2023年11月15日水曜日

夜の甘辛チキン弁当

  一昨日、落ち込む出来事がありました。自分の身に降りかかることは何とか対処できると思うのですが、社会や組織の中での関わりなどについては、すぐ考え込んでしまいます。一昨日は心が乱れ、帰宅後ベッドに横になり大泣きしました。

 息子は塾に行っており、夫も自室にこもってました。ひとしきり泣き続けたら、お腹が空いてきました。その夜は夫が夕ご飯の担当で、ラム肉のパイを用意していました。私はラム肉が苦手なので、遠慮すると伝えていました。

 「あの唐揚げ弁当が食べたい」と急に思い立ちました。2つ隣の駅近にある、お弁当屋さんです。ここは息子の英語塾の近くにあり、以前、息子の塾の帰りにいつも寄るレストランが満席だったので、仕方なくこのお弁当屋さんで買って公園で食べたら、思いのほか美味しくて、息子も私も大満足だったのです。そのお弁当屋さんの名物”甘辛チキン”が食べたくなりました。
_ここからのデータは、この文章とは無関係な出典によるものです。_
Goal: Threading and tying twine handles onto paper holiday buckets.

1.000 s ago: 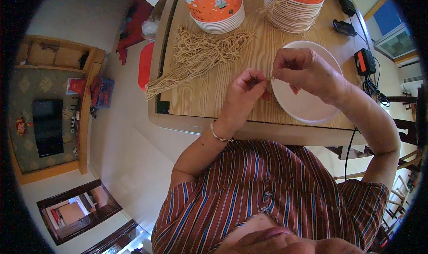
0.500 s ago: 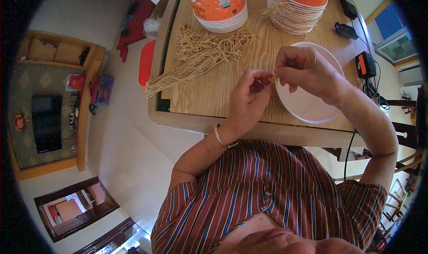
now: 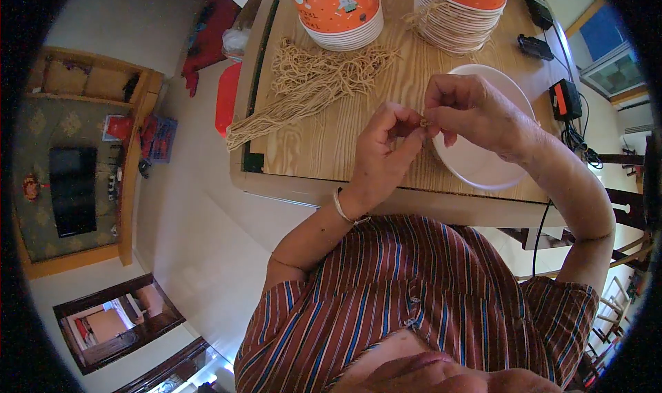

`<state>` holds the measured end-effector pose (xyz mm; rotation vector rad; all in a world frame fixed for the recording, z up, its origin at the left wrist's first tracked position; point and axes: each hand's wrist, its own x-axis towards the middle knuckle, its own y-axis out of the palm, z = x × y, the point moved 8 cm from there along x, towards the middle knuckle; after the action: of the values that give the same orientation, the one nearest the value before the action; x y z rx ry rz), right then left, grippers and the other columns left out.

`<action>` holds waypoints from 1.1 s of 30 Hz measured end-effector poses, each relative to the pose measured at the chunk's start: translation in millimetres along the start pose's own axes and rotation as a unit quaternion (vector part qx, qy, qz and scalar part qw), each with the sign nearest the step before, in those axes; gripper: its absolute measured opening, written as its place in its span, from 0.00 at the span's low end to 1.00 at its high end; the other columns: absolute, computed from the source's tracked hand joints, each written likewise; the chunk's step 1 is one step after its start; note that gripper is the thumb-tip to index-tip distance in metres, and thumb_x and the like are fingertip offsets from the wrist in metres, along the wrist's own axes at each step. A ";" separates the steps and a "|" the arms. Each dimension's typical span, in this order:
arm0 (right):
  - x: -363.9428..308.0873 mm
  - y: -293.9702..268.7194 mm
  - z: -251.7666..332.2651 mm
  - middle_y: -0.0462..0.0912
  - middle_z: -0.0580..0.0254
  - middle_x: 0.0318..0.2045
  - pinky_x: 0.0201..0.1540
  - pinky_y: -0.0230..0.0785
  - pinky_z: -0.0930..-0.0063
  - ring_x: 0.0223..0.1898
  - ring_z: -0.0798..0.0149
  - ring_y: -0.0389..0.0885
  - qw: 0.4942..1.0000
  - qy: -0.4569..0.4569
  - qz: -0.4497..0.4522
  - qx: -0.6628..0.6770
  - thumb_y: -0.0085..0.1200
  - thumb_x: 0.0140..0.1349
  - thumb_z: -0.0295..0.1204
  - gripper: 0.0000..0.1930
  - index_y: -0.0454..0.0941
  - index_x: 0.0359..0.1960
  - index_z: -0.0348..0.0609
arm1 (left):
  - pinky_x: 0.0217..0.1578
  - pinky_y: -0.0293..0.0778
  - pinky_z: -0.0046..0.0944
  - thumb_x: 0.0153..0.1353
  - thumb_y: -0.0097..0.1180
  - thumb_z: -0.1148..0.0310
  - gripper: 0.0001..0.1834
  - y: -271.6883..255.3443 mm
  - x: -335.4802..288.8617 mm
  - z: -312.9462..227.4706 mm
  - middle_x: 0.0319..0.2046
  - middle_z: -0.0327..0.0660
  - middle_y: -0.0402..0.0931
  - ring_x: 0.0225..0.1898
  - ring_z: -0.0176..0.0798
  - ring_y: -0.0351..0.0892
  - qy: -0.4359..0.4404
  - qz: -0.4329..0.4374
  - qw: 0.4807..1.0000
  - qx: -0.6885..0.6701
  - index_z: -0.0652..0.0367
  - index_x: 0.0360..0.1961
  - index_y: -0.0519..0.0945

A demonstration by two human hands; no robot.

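Tan twine (image 3: pixel 423 123) is pinched in my left grip (image 3: pixel 381 153) and in my right grip (image 3: pixel 477 113), which hovers over the white tub (image 3: pixel 480 166).

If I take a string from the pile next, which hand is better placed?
Probably your left hand: it is nearer the string pile. Your right hand is farther off, by the white tub. Both pinch a small tan bit, though.
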<state>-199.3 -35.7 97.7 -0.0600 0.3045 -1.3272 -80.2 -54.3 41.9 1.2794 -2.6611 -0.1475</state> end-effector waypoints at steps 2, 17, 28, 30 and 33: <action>-0.4 1.4 -1.1 0.79 0.66 0.27 0.31 0.69 0.81 0.29 0.76 0.76 0.999 0.029 0.008 0.020 0.52 0.62 0.27 0.04 0.72 0.31 0.40 | 0.44 0.75 0.29 0.61 0.52 0.84 0.07 1.5 -0.1 -4.0 0.38 0.36 0.72 0.41 0.29 0.78 0.006 -0.002 1.000 -0.006 0.63 0.40 0.71; -3.0 -5.3 -2.9 0.76 0.69 0.24 0.26 0.68 0.82 0.24 0.78 0.74 0.999 0.039 -0.010 0.010 0.52 0.63 0.28 0.05 0.72 0.31 0.41 | 0.37 0.71 0.26 0.61 0.55 0.83 0.08 -3.9 -0.7 2.3 0.37 0.34 0.69 0.35 0.25 0.72 0.029 -0.013 0.999 0.008 0.61 0.38 0.71; -4.4 -1.9 5.2 0.71 0.73 0.21 0.23 0.65 0.83 0.22 0.80 0.71 0.999 0.017 -0.013 -0.026 0.52 0.64 0.28 0.06 0.70 0.31 0.41 | 0.39 0.74 0.26 0.62 0.54 0.83 0.09 -1.6 -2.8 0.0 0.40 0.37 0.71 0.37 0.25 0.74 0.011 -0.045 0.997 -0.062 0.61 0.41 0.70; -5.2 -1.1 6.0 0.71 0.73 0.21 0.23 0.64 0.83 0.22 0.80 0.71 0.999 0.012 -0.012 -0.027 0.52 0.64 0.27 0.06 0.70 0.31 0.41 | 0.39 0.75 0.27 0.63 0.53 0.84 0.13 -1.7 -2.9 0.4 0.39 0.37 0.71 0.37 0.26 0.74 -0.005 -0.057 0.994 -0.092 0.61 0.46 0.69; -5.7 0.3 8.5 0.71 0.73 0.22 0.23 0.64 0.84 0.22 0.81 0.70 1.000 -0.008 -0.008 -0.007 0.52 0.65 0.28 0.06 0.70 0.31 0.41 | 0.40 0.75 0.27 0.63 0.53 0.84 0.17 -0.8 -2.0 -5.1 0.39 0.37 0.70 0.37 0.26 0.73 0.013 -0.048 0.997 -0.056 0.61 0.52 0.67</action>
<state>-198.0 -31.3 106.9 -0.0850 0.3005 -1.3397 -77.3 -53.2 46.5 1.3633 -2.5320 -0.2881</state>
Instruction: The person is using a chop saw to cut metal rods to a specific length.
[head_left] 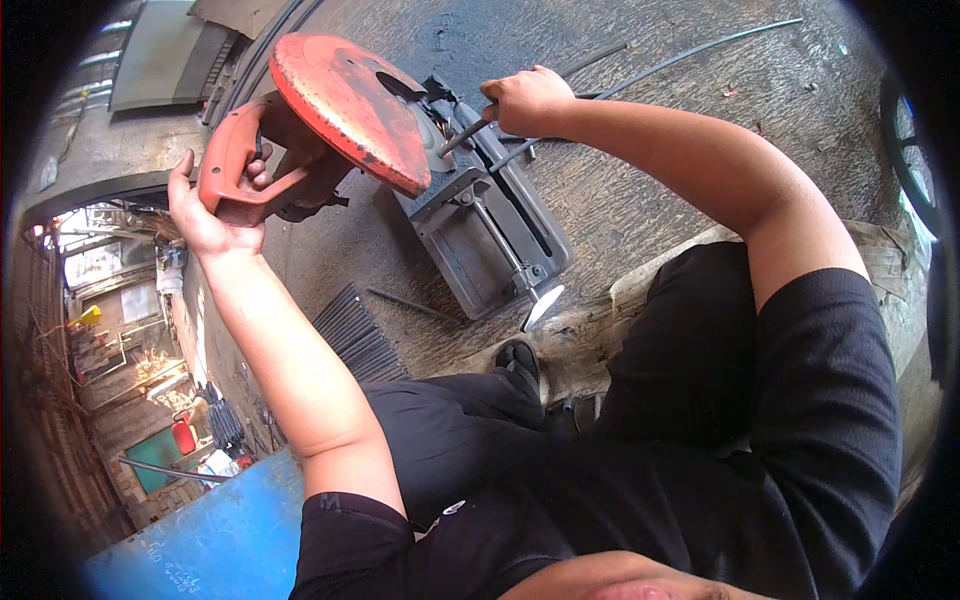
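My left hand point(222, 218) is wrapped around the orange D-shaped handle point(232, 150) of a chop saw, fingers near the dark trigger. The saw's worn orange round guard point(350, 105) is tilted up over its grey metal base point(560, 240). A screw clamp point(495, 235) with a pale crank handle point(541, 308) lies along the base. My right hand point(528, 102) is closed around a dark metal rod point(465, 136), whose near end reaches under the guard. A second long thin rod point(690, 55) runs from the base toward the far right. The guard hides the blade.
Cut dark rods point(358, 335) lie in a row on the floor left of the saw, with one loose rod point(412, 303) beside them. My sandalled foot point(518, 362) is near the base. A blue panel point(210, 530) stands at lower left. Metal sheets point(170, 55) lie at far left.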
 寒かったのですが、コートを羽織ってマフラーをぐるぐる首に巻いて、自転車で駅に向かいました。駅の駐輪場に停めて、電車に乗り込みました。次の次の駅で降り、そのお弁当屋さんへ。開いているか調べもせず行ったのですが、開いていました。お客さんが何人も並んでいました。私の前のお客さんは男性で、唐揚げ弁当を4つ注文していました。残業組の買い出しでしょうか? 同僚と夜、他愛のない会話をしながら唐揚げ弁当を食べるー。そういうのっていいなって勝手に想像しました。いずれにせよ、皆、このお弁当のファンなのですね。

 甘辛チキン弁当を買い、近くの公園に行きました。ベンチに座りました。電車に乗っている最中、札幌の親友にラインをしていました。
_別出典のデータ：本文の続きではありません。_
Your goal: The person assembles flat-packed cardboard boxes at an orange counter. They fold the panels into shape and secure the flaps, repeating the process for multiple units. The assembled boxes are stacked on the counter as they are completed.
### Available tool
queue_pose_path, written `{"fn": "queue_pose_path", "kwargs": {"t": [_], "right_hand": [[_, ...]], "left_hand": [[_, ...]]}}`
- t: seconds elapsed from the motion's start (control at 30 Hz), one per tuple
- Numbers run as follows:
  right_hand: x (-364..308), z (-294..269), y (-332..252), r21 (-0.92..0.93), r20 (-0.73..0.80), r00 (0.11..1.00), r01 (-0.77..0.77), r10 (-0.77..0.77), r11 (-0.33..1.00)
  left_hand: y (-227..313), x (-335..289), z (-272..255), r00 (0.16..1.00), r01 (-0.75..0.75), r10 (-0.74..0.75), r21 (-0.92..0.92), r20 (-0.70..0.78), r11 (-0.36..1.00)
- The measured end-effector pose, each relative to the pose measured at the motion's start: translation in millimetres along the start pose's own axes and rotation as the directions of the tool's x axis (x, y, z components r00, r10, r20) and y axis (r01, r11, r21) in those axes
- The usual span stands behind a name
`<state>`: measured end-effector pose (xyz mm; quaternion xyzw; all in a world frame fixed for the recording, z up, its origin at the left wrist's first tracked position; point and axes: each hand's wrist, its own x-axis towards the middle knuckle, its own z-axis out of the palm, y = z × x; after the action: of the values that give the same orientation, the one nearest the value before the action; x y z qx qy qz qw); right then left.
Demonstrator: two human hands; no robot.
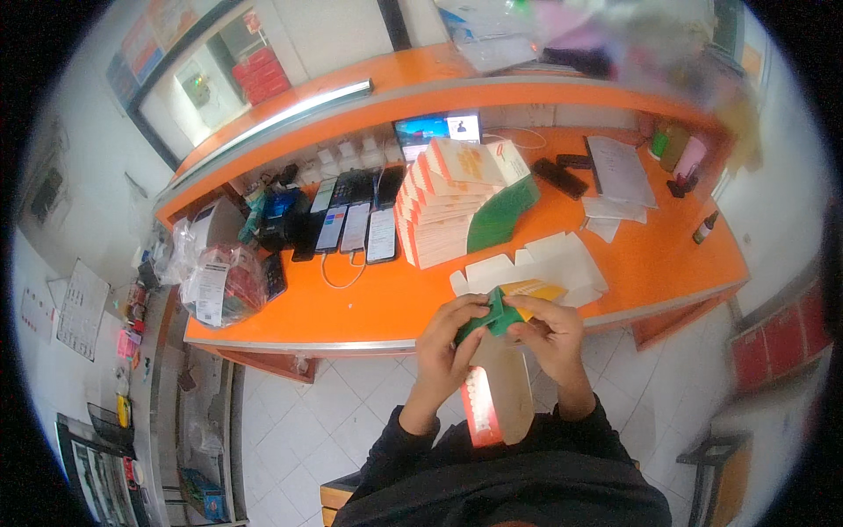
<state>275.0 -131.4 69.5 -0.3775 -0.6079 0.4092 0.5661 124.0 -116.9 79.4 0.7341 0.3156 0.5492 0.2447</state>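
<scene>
Carton blank (493,351), flat cardboard with a green end, plain brown inside and a red-white printed strip, held between both hands over the floor, just in front of the orange surface (386,303) edge. Left hand (446,338) fingers curled shut on the green end from the left, thumb on top. Right hand (551,332) fingers closed on the same end from the right, fingertips meeting the left ones at the fold. Both forearms come up from the lower edge in dark sleeves, wrists bent inward, palms facing each other. Blank's long part hangs down between the wrists toward the body. Just beyond the fingers: loose white flat blanks (544,263) on the surface. Further beyond, left of them: leaning stack of folded cartons (443,206), then a row of phones (356,224).
</scene>
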Motion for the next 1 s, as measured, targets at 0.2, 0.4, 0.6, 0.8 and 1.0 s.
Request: {"fn": "queue_pose_path", "kwargs": {"t": [0.2,0.4,0.6,0.8,1.0], "right_hand": [[2.6,10.1,10.4,0.026,-0.178,0.973,0.155,-0.148,0.988],[4.4,10.1,8.9,0.017,-0.203,0.972,0.128,-0.122,0.992],[2.2,19.0,11.0,0.158,-0.309,0.944,0.167,-0.112,0.973],[2.7,27.6,-15.5,-0.255,0.244,0.933,0.325,-0.264,0.911],[7.7,18.3,-9.3,-0.424,-0.089,0.851,0.438,-0.517,0.793]], "left_hand": [[3.3,2.3,4.8,1.0,-0.006,0.007,0.07,-0.021,0.998],[2.1,3.0,7.2,0.986,-0.169,0.16,0.242,0.054,0.956],[5.1,-4.5,13.1,0.956,-0.268,0.209,0.327,0.205,0.906],[-45.4,-10.8,17.1,0.971,0.026,-0.046,-0.091,-0.235,0.996],[-72.0,-12.7,-6.4,0.92,0.23,-0.287,-0.227,-0.267,0.946]]}}
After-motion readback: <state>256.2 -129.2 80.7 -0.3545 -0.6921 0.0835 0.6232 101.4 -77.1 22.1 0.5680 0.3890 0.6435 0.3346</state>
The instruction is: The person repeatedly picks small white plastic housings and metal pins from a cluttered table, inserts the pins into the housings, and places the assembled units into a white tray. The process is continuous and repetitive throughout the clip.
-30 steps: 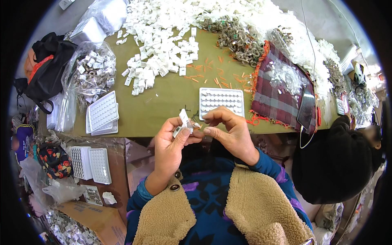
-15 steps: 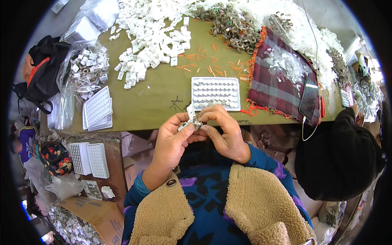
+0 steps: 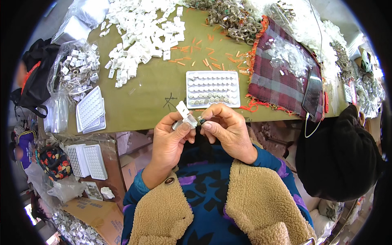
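Observation:
My left hand (image 3: 168, 136) pinches a small white plastic case (image 3: 188, 119) whose lid stands raised. Opposite it, my right hand (image 3: 229, 132) grips a tiny dark, metallic-looking piece (image 3: 201, 120) between thumb and fingertips, just to the right of the case and apart from it. What kind of piece it is, I cannot make out. Just beyond my hands, a white tray (image 3: 212, 73) on the table holds rows of small round parts, white in the far rows and greyer in the near ones.
White plastic cases (image 3: 143, 36) lie heaped at the far left of the green-covered table (image 3: 151, 94). Orange strips (image 3: 206, 62) are scattered mid-table. Clear pieces (image 3: 286, 55) rest on a plaid cloth (image 3: 265, 87) beside a phone (image 3: 312, 96). A person in black (image 3: 339, 159) is at right.
My hands have drawn slightly apart. The dark piece in my right fingers, close against the case before, now shows separately beside it. The whole view has shifted a little.

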Action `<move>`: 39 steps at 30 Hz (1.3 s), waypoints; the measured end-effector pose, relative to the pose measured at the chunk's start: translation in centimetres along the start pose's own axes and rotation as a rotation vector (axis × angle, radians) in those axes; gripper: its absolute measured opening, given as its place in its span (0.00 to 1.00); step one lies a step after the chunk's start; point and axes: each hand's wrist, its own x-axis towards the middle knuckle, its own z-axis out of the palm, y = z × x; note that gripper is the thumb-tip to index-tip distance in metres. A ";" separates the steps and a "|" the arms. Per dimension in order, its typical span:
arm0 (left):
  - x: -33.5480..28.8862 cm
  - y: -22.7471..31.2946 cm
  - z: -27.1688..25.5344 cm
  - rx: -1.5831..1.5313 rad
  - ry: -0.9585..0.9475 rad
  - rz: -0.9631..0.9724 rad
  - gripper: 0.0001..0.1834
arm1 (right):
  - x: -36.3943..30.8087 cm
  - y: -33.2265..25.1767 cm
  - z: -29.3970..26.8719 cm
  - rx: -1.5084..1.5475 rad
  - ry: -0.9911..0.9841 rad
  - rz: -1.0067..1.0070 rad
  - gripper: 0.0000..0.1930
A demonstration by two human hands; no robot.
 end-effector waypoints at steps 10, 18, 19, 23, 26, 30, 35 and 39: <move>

「わたし、ちょっと落ち込んでいるの。なんだか、辛い。2つ目のがんというより、人生について。私は間違っていたのかな?と考えてる。病気の後、社会復帰しようと頑張ってきたけど、疲れたし、悲しい。ごめんね、愚痴で」

「むっちゃん、やっぱり落ち込んでいるんだね。胃がんは内視鏡手術で取り除けること、本当に良かった。むっちゃんの人生、何も間違ってなんかいないと思うよ」

 親友に、お弁当屋さんとお弁当の写真を送りました。暗い公園でお弁当をパクパクと食べました。会社帰りでしょうか? 沢山の人が公園の前の道路を通り過ぎていきます。「このおばさん、夜一人で公園のベンチでお弁当食べてる。寂しそう」と思われるかな?とちょっぴりおかしくなりました。もう、そんなことも気にしません。それよりも、一筋縄ではいかない人生でつまずいている状態を、少しでも気分を軽くして乗り切るほうが大切。夜、一人公園で唐揚げ弁当を食べる。そんな自分を笑う。そういうことが必要でした。
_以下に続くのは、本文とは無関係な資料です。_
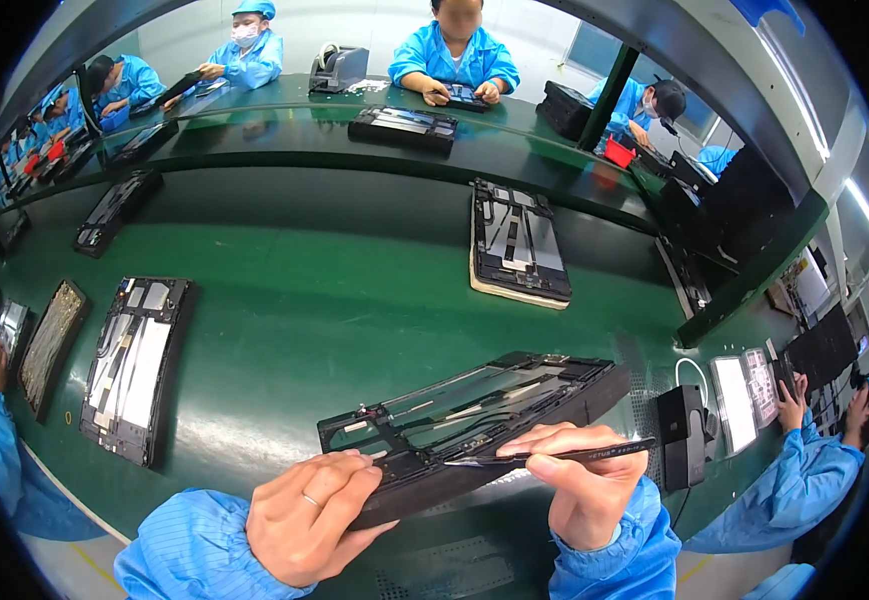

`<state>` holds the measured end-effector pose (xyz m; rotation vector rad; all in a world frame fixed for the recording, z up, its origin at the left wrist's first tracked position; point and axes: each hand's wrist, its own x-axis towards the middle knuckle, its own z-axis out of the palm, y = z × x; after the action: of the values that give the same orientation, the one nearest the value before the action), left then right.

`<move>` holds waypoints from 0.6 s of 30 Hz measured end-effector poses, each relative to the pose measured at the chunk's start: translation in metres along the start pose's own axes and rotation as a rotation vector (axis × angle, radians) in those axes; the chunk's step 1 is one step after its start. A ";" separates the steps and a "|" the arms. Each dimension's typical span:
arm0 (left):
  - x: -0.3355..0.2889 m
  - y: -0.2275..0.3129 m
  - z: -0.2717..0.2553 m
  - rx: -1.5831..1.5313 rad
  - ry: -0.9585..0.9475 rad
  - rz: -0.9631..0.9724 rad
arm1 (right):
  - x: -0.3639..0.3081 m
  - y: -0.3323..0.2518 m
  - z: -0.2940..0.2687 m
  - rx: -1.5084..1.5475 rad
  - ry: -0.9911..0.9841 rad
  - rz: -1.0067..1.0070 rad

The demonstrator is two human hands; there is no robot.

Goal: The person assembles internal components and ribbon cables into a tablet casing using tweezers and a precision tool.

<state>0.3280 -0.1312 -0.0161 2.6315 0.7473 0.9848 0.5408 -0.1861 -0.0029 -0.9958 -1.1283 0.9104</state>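
An opened tablet in a thick black holder lies tilted in front of me, its inner boards, flex cables and battery area showing. My left hand, with a ring on one finger, is closed round its near left corner, fingers on top and thumb along the side. My right hand pinches a pair of black tweezers, which point left. Their silver tips reach the tablet's near edge, close to my left fingers. Whether the tips grip a small part is too fine to tell.
More opened tablets lie on the green bench: one at left, another on a pale-edged holder. At right stand a black box-shaped device and a white panel. A shelf crosses ahead; co-workers in blue sit around.
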 end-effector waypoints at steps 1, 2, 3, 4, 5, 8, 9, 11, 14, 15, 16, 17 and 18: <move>-0.001 -0.001 0.000 -0.003 0.007 0.003 | 0.000 0.002 0.001 -0.007 -0.007 -0.018; -0.001 -0.002 -0.001 -0.004 0.006 0.004 | 0.000 0.003 0.001 -0.015 -0.015 -0.036; -0.001 -0.004 -0.001 -0.003 0.007 0.009 | 0.000 0.002 0.002 -0.014 -0.014 -0.036; -0.002 -0.005 -0.001 -0.001 0.011 0.015 | 0.001 0.002 0.003 -0.017 -0.017 -0.024; -0.002 -0.006 -0.001 -0.001 0.011 0.016 | 0.002 0.002 0.004 -0.019 -0.021 -0.012; -0.001 -0.006 -0.002 0.001 0.009 0.011 | 0.003 0.002 0.005 -0.036 -0.026 -0.033; -0.001 -0.006 -0.003 -0.008 0.004 0.009 | 0.003 0.002 0.004 -0.035 -0.025 -0.035; -0.001 -0.006 -0.003 -0.017 -0.002 0.008 | 0.004 0.000 0.003 -0.166 -0.096 -0.142; -0.002 -0.004 -0.002 -0.008 0.017 0.008 | 0.003 -0.004 0.006 -0.075 0.005 -0.087; -0.003 -0.003 -0.001 0.010 0.024 -0.014 | 0.003 -0.005 0.006 0.035 0.071 -0.021; -0.003 -0.002 0.000 0.025 0.033 -0.033 | 0.003 0.000 0.006 0.051 0.114 -0.069; -0.002 -0.004 0.002 0.026 0.035 -0.031 | 0.004 0.001 0.005 0.050 0.114 -0.072; -0.001 -0.008 0.004 0.118 0.041 0.097 | 0.004 0.002 0.004 0.076 0.142 -0.084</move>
<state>0.3274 -0.1249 -0.0229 2.7805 0.7142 1.0532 0.5380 -0.1808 -0.0028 -0.9290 -1.0019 0.7970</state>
 がん治療がうまくいかないときは、混雑した渋谷のスクランブル交差点を見下ろせるカフェに行き、雑踏を見ながら、自分の抱えていることなんて小さいーと思うようにしました。年齢を重ね、もう、渋谷のカフェに行くパワーもないので、駅の近くの公園で、お弁当をパクつくのです。

「自分なりに一生懸命生きてきたし、いろいろあったけど、頑張ってきたつもり。でも、社会からは拒否されるし、頑張った結果がまた、がんか…と思ったら、やりきれなかった」

 お弁当を食べている間、親友がこんな重たいラインの会話に付き合ってくれました。一人で公園のベンチに座っていましたが、一人ではありませんでした。友達ってありがたいなぁとしみじみ思いました。

 お弁当を半分ほど食べて、お腹が一杯になると、生きる元気が出てきました。親友に「いつも、ありがとう。話を聞いてもらって、気持ちが落ち着いたよ」とラインを送り、電車に乗りました。自宅に着くころには、少し、気持ちが軽くなっていました。もう、涙も出ませんでした。